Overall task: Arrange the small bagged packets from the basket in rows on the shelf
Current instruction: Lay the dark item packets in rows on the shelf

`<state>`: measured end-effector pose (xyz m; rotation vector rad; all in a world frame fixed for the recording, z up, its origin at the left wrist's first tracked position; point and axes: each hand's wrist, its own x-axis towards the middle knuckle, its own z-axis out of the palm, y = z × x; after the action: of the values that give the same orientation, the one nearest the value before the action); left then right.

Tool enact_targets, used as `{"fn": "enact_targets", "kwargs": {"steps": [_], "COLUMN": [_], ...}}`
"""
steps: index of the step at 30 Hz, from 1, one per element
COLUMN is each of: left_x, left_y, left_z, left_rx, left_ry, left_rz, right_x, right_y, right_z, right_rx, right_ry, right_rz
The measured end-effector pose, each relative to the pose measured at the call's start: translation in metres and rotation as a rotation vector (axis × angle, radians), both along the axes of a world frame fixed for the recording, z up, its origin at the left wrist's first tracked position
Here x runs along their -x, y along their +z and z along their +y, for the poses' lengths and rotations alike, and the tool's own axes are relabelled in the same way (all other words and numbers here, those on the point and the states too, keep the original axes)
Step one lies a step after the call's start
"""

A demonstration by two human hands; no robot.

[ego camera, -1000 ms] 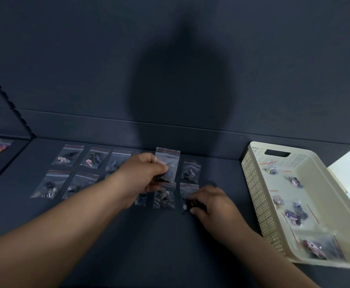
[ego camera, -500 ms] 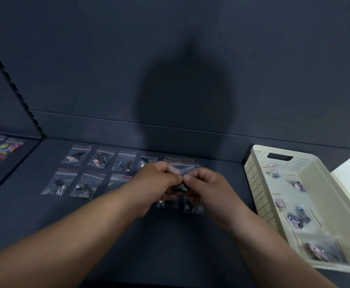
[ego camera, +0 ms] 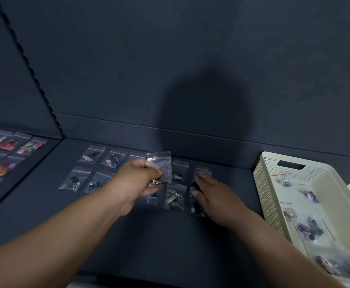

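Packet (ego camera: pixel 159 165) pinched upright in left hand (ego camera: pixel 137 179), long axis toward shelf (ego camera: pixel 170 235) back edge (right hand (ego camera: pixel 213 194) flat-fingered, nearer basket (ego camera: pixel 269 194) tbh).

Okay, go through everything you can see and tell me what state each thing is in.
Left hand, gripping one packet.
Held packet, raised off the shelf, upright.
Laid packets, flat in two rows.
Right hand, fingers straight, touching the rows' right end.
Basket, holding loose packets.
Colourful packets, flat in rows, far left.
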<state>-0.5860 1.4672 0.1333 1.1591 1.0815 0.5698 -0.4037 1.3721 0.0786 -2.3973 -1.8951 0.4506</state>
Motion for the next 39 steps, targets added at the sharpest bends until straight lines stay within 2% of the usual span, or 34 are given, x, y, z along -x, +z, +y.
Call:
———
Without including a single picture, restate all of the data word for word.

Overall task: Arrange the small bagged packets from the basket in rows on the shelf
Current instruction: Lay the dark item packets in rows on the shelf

`<state>`: measured end-effector pose (xyz m; rotation vector rad; all in a world frame fixed for the recording, z up, its origin at the left wrist's first tracked position; point and axes: each hand's wrist, its own x-axis towards the middle knuckle, its own z-axis out of the palm, y = z × x; after the action: of the values that give the same orientation, the one nearest the value before the action); left then right.

Tool enact_targets, used as `{"fn": "enact_targets", "kwargs": {"steps": [_], "COLUMN": [_], ...}}`
"""
steps: index of the step at 30 Hz, from 1, one per element
COLUMN is each of: left_x, left_y, left_z, left_rx, left_ry, left_rz, right_x, right_y, right_z, right_rx, right_ry, right_rz
The measured end-effector pose, each relative to the pose measured at the call's start: translation in metres and rotation as a rotation vector (axis × angle, radians), both along the axes of a world frame fixed for the recording, z up, its origin at the left wrist's first tracked position
Here x runs along their -x, y along their +z and z along their +y, for the poses' lengths and rotations alike, and the tool's own axes are relabelled in the same way (all other words and numbers here, those on the point and the states too, keep the original axes)
Step one lies a step after the call's start
"""

A demonstration by two human hands; no robot.

[ego camera, -1000 ms] 
[ego camera, -500 ms] 
[ego camera, +0 ms] 

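Packet (ego camera: pixel 159 165) pinched upright in left hand (ego camera: pixel 137 179), long axis toward shelf (ego camera: pixel 170 235) back edge (right hand (ego camera: pixel 213 194) flat-fingered, nearer basket (ego camera: pixel 269 194) tbh).

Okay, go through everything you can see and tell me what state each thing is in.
Left hand, gripping one packet.
Held packet, raised off the shelf, upright.
Laid packets, flat in two rows.
Right hand, fingers straight, touching the rows' right end.
Basket, holding loose packets.
Colourful packets, flat in rows, far left.
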<state>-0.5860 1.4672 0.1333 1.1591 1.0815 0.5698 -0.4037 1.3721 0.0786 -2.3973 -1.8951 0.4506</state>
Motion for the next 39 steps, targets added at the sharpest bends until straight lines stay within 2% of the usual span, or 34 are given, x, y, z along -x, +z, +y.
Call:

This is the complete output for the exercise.